Entering spring, question marks riddled Notre Dame’s defense. What is a rover? Who will play on the defensive line? Do the Irish have enough big bodies to fill the defensive line? What about athletes at safety?
Saturday’s Blue-Gold Game (12:30 p.m. ET on NBC Sports Network on the NBC Sports App) will provide fans a glimpse at some of those possible answers.
What four defensive players/positions should fans be most focused on? Let’s start with that much-discussed, about-to-finally-be-seen rover position, a focal point in new defensive coordinator Mike Elko’s scheme.
ROVER: Drue Tranquill and Asmar Bilal
The lessons learned here this weekend should be applied more to the position than to the individual players. Senior Drue Tranquill and junior Asmar Bilal will both contribute at the safety-linebacker hybrid position, though it increasingly sounds like it is more linebacker than safety.

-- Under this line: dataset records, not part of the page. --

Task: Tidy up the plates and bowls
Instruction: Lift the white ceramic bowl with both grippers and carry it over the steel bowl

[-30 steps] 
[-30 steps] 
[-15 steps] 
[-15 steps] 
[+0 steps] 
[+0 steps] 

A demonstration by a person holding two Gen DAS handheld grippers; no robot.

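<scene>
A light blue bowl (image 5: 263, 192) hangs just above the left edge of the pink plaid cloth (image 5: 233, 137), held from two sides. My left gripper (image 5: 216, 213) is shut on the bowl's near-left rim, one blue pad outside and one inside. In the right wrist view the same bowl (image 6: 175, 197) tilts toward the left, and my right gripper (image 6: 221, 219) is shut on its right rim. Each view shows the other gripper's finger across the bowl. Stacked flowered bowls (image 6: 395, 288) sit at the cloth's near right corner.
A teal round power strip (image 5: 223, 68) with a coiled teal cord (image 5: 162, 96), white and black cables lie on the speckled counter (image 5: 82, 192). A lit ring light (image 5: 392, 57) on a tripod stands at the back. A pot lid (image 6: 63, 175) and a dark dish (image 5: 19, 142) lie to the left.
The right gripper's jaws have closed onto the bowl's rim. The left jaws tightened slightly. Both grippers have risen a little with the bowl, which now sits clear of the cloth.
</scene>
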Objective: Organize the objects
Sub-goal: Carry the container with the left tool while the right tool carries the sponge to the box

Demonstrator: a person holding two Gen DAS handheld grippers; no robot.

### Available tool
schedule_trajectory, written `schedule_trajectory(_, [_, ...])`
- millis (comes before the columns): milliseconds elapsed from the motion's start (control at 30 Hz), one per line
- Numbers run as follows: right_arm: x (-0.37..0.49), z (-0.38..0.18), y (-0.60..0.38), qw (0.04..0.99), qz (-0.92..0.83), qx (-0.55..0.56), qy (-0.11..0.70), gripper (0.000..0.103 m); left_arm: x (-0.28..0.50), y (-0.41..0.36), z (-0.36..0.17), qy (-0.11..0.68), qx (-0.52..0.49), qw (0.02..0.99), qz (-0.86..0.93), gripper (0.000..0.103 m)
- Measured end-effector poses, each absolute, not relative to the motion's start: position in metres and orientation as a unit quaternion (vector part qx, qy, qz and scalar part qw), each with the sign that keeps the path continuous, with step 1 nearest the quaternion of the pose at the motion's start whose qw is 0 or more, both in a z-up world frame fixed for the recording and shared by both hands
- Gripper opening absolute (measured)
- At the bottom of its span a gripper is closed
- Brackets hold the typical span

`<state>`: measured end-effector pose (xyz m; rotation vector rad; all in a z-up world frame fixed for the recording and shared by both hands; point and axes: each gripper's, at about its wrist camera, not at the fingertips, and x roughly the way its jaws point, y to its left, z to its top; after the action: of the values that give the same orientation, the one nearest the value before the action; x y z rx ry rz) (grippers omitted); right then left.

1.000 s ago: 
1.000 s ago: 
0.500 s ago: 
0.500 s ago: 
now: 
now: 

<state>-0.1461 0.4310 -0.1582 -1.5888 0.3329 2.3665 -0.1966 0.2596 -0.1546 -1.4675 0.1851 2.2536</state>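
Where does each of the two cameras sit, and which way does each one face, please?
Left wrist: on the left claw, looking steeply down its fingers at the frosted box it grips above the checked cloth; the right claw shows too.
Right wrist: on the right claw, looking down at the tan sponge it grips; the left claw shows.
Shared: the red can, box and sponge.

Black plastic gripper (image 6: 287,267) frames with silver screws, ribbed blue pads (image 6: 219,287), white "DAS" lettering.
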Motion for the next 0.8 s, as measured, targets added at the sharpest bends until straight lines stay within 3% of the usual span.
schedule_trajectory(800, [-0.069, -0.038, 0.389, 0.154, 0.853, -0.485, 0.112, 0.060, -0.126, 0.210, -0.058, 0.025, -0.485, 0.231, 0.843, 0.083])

Theoretically, the rover provides the defense additional flexibility when compared to a traditional linebacker. Tranquill, for example, is plenty well-built at 6-foot-2 and 230 pounds, but he still provides better coverage abilities than a third linebacker such as junior Te’von Coney might. Bilal, at 6-foot-2 and 229 pounds, offers a bit better coverage option than a Coney or sophomore linebacker Jonathan Jones would, and much better run-stopping tendencies than a safety such as sophomore Devin Studstill’s. At least, that is the theory.
In practice, what will the rover’s primary assignments be? Admittedly, this may change on a week-to-week basis depending on an opponent’s strengths, but Notre Dame’s offense should present many looks and opportunities for Tranquill and Bilal to showcase the position’s unique nature. When the Irish offense trots out three receivers and a tight end like graduate student Durham Smythe, the rover will need to either cover Smythe, sophomore “slot” receiver Chase Claypool or account for the possibility of a running back coming out of the backfield. One way or another, the rover will be tested.
In that hypothetical, it is more likely one of the senior linebackers—captains Nyles Morgan and Greer Martini—covers the running back, leaving the unenviable option of Claypool or Smythe (or any one of Notre Dame’s other tight end options) for the rover.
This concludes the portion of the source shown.